I firmly believe that horses enjoy the connection to humans. After all it has been bred into them for thousands of years in the goal of domestication and service to us. It is the human expectation and anthropomorphism which interrupts and possibly destroys that fragile connection. For a long time humans thought they had to “muscle” a horse in order for it to “obey” and function. Some still believe that it works that way(see those who are using gimmicks of all sorts- even the ones that are perceived as “kind”).
We feel insulted when a horse does not do what we want it to do. Unless we understand their language and have the patience to wait it out we never get to the bottom of what that actually means . That’s the hardest part because it can take 5 minutes or five years. You never know. If one is eager to find out, it is a life long journey and a test in patience and understanding not only towards the horse but mostly into ourselves and our true wants and needs. Like raising children, this journey never ends as long as we live if we allow the continuous dialog. I think we really feel it when it happens.
I agree 110% and well said. It’s so often that the human ego gets in the way and muddles things up. Thankfully, what I have the most of is time and patience and no expectations other than connection and communication. Anything other than that is gravy.
I think if more people understood how important relationship is to a horse it would be easier for both species.

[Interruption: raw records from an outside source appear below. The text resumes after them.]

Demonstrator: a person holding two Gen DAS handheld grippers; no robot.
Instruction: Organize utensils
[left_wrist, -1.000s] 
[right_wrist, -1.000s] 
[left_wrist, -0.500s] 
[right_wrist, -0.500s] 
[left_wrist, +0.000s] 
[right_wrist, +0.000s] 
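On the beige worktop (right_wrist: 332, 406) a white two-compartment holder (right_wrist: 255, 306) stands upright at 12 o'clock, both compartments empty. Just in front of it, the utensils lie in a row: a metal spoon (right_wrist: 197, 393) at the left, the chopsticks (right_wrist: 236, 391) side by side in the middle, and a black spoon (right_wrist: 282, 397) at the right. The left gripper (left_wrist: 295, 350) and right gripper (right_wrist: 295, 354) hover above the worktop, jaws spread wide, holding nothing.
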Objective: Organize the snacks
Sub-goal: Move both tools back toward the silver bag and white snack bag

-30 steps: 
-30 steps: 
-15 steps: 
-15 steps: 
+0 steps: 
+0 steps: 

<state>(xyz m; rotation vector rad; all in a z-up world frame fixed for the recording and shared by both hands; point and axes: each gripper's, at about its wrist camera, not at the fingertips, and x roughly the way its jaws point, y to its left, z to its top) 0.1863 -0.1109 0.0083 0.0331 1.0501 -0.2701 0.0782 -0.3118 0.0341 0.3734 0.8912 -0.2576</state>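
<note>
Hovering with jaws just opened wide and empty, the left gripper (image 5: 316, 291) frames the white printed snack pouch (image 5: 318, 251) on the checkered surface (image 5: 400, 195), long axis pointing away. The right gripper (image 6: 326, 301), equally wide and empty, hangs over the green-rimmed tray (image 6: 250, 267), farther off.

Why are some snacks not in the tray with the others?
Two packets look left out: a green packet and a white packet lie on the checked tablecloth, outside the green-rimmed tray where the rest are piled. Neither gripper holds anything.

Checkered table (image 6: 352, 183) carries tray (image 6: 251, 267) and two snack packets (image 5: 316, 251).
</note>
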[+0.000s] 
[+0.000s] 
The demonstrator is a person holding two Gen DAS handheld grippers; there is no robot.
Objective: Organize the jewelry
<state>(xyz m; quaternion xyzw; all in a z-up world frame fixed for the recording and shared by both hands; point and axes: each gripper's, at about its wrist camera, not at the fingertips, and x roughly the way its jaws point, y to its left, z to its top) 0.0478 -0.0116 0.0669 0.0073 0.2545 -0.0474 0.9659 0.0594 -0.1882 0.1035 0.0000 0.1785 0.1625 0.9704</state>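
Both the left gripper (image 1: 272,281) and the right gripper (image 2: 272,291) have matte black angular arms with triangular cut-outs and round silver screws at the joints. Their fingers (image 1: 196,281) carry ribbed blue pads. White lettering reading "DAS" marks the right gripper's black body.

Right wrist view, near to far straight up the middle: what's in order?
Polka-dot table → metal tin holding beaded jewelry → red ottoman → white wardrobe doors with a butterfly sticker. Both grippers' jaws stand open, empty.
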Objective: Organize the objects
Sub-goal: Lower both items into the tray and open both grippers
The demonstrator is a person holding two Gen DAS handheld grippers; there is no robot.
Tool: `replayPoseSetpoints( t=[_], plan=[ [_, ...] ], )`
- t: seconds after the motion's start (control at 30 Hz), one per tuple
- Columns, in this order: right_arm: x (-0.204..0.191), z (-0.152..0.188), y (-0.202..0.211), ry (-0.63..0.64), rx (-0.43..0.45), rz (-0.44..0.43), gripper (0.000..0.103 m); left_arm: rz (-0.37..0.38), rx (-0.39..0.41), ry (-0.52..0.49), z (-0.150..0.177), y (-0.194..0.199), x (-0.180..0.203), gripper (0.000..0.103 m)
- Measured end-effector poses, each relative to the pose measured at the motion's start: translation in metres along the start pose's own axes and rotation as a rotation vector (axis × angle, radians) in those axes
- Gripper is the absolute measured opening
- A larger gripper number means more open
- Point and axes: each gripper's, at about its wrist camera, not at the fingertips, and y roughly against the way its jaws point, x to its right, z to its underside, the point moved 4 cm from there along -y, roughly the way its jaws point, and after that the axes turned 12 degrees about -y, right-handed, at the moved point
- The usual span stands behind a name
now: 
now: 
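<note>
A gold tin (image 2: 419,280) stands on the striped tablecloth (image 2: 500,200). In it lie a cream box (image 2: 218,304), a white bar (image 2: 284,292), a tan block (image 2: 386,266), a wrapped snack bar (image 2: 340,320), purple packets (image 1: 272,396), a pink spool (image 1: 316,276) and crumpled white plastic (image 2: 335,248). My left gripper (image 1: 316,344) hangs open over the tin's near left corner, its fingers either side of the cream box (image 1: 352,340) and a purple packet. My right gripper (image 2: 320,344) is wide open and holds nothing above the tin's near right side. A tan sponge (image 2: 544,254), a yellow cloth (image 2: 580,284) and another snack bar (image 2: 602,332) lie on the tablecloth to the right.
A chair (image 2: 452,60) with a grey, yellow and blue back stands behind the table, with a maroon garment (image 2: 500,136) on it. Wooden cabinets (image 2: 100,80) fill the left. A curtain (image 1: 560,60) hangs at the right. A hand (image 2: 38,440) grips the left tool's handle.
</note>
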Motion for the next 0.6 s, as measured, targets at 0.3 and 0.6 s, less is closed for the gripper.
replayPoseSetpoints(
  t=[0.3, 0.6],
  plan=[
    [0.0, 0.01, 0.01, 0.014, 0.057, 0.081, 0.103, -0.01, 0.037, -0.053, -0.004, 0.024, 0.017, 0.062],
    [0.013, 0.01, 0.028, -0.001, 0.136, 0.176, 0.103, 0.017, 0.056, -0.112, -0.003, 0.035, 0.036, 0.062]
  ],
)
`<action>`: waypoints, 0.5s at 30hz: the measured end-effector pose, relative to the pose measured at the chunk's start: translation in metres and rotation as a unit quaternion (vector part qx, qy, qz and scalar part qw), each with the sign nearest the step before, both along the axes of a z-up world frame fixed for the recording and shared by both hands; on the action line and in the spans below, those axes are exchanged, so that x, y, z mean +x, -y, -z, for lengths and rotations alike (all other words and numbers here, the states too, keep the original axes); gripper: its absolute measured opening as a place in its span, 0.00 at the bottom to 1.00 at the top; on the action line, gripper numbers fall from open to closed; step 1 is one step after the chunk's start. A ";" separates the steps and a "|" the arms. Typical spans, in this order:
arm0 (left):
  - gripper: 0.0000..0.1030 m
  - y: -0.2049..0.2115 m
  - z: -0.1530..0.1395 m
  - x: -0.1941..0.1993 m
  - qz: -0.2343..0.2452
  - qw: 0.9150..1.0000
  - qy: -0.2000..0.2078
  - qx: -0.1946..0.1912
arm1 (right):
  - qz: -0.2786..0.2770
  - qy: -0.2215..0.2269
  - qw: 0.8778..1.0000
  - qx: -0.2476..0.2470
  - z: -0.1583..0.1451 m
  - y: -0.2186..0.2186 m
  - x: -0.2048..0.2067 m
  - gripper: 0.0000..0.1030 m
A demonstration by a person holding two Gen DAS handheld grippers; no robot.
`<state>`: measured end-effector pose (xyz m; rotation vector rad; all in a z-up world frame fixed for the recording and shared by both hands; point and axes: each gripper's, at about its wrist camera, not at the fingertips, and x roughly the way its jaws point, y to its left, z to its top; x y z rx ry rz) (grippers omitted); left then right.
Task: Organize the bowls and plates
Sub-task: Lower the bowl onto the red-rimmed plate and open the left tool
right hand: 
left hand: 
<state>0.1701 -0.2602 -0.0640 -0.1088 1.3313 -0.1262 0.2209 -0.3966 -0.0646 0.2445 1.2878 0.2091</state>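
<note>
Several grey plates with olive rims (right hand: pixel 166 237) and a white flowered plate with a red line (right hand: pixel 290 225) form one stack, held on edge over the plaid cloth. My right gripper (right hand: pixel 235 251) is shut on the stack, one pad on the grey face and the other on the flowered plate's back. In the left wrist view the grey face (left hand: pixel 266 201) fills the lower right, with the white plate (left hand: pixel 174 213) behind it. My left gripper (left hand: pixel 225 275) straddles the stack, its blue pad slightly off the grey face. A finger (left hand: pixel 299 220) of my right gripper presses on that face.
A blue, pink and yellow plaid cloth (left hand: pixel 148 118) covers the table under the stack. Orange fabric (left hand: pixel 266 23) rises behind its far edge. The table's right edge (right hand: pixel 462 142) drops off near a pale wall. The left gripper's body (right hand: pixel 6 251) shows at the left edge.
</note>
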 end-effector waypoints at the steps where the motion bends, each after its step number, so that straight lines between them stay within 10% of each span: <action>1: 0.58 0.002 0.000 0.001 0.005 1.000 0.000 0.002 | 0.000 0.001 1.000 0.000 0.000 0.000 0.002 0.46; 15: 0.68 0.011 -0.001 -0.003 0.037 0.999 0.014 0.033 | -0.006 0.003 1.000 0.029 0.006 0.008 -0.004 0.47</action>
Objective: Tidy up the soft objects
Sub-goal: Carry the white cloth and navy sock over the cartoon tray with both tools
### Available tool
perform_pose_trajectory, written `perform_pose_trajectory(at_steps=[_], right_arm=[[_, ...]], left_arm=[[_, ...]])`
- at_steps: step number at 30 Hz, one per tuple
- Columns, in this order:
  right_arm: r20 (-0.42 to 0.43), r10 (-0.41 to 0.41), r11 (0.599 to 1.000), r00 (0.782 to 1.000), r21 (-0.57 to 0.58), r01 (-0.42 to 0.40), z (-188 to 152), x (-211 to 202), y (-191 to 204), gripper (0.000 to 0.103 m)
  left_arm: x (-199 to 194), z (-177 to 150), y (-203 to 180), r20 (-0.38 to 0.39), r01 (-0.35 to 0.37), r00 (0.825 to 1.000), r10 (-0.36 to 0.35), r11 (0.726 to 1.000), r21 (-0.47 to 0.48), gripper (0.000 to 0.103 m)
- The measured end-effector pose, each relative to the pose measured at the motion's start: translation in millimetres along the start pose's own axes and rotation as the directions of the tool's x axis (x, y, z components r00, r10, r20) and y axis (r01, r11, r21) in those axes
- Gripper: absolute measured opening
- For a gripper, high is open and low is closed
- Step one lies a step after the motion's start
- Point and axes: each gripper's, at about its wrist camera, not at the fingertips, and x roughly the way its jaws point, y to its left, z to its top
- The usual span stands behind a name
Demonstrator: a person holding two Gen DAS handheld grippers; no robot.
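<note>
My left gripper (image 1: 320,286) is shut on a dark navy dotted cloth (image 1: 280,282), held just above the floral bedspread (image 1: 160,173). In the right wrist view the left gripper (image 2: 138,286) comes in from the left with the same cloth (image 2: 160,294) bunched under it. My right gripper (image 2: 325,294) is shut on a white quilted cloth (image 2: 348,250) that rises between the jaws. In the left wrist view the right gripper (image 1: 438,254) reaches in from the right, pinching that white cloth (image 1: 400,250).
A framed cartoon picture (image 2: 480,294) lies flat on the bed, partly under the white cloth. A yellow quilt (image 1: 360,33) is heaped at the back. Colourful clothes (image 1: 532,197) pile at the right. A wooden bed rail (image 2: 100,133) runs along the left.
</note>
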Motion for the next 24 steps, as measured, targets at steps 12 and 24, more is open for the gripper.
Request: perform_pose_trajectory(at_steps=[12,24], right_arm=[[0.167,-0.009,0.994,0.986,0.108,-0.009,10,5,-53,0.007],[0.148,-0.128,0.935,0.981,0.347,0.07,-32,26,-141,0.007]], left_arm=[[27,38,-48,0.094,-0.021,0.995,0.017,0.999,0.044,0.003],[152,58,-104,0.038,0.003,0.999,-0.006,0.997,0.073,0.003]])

Open horses, (or secure horses) tend to bond strongly with their person, be it a good trainer or their owner/rider and when the horse is in another environment where it doesn’t have any relationship to the person, no communication to that person, it starts to go downhill fast. I have tried many times to advise a person that it takes TIME to bond to a horse and just because it goes well for one person doesn’t mean it will do that for another. I have made videos of our horses before a sale to show what level they are at so people can see what they are used to doing. Since we have sold the majority of our horses before they were under saddle and we’ve worked with a lot of young horses these are not very advances things, but they were safe and soft horses without holes, and they liked people and trusted people not to hurt them. BUT time and time again we would get calls, this horse isn’t leading; he won’t pick up his feet, he’s biting etc. And time and time again it was the lack of communication, the lack of listening to the horse! It is one of the main reasons we are no longer breeding horses, it’s SOOO hard to find good homes for them with people willing to listen to a horse that has an opinion and will share it with you.
As ever I so appreciate your voice and the voices of them many who listen to your wisdom.
Jane, your perspective is so valuable, thank you for commenting. It’s so common to blame the previous home for problems.